When you return the data, keep each character exactly as it appears.

▶ [RECORDED DATA]:
------------------------------------------------

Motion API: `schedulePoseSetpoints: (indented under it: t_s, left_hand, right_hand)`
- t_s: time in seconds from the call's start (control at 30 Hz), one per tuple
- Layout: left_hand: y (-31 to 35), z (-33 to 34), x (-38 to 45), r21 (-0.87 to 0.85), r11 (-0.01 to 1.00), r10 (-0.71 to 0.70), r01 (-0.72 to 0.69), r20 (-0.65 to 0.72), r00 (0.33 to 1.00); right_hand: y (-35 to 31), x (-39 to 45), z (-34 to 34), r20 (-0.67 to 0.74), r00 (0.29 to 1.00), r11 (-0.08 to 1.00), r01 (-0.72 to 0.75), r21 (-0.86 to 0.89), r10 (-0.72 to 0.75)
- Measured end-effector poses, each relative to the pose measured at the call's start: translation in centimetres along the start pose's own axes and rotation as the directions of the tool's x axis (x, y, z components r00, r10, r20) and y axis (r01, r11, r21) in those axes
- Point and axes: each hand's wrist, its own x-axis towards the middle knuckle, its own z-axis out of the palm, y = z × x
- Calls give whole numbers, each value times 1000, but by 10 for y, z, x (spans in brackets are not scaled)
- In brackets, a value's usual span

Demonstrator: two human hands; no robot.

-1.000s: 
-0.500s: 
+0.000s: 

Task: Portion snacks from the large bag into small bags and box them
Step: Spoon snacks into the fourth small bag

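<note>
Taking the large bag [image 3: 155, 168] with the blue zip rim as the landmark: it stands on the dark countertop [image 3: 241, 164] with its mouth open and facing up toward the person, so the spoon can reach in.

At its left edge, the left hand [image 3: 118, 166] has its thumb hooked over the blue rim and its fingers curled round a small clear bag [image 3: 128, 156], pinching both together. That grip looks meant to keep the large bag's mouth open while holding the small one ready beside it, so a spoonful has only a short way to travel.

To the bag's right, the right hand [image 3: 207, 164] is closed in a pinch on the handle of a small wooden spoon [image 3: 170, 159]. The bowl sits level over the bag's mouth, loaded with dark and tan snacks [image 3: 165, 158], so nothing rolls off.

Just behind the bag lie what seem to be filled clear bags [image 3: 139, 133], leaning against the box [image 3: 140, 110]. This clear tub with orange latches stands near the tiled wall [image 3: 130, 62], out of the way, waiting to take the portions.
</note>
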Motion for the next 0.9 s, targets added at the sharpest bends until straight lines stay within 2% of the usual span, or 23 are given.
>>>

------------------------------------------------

▶ [REPLY TO THE TASK]:
Motion API: `schedulePoseSetpoints: (indented under it: t_s, left_hand, right_hand)`
- t_s: time in seconds from the call's start (control at 30 Hz), one per tuple
- Layout: left_hand: y (-31 to 35), z (-33 to 34), x (-38 to 45), r21 (-0.87 to 0.85), r11 (-0.01 to 1.00), r10 (-0.71 to 0.70), r01 (-0.72 to 0.69), r20 (-0.65 to 0.72), r00 (0.33 to 1.00); right_hand: y (-35 to 31), x (-39 to 45), z (-34 to 34), r20 (-0.67 to 0.74), r00 (0.29 to 1.00), r11 (-0.08 to 1.00), r01 (-0.72 to 0.75), r21 (-0.86 to 0.89), r10 (-0.72 to 0.75)
- Measured end-effector poses, each relative to the pose measured at the call's start: translation in centimetres along the start pose's own axes and rotation as the directions of the tool's x axis (x, y, z components r00, r10, r20) and y axis (r01, r11, r21) in those axes
- Point and axes: each hand's wrist, its own x-axis towards the middle knuckle, its own z-axis out of the palm, y = z × x
- Calls give whole numbers, each value times 1000, but by 10 for y, z, x (spans in brackets are not scaled)
- In brackets, a value's usual span

Demonstrator: two human hands; no robot.

-1.000s: 
-0.500s: 
+0.000s: 

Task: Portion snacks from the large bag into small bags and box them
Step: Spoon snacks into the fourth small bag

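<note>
Taking the large bag [image 3: 155, 168] with the blue zip rim as the landmark: it stands on the dark countertop [image 3: 241, 164] with its mouth open and facing up toward the person, so the spoon can reach in.

At its left edge, the left hand [image 3: 118, 166] has its thumb hooked over the blue rim and its fingers curled round a small clear bag [image 3: 128, 156], pinching both together. That grip looks meant to keep the large bag's mouth open while holding the small one ready beside it, so a spoonful has only a short way to travel.

To the bag's right, the right hand [image 3: 207, 164] is closed in a pinch on the handle of a small wooden spoon [image 3: 170, 159]. The bowl sits level over the bag's mouth, loaded with dark and tan snacks [image 3: 165, 158], so nothing rolls off.

Just behind the bag lie what seem to be filled clear bags [image 3: 139, 133], leaning against the box [image 3: 140, 110]. This clear tub with orange latches stands near the tiled wall [image 3: 130, 62], out of the way, waiting to take the portions.
</note>
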Motion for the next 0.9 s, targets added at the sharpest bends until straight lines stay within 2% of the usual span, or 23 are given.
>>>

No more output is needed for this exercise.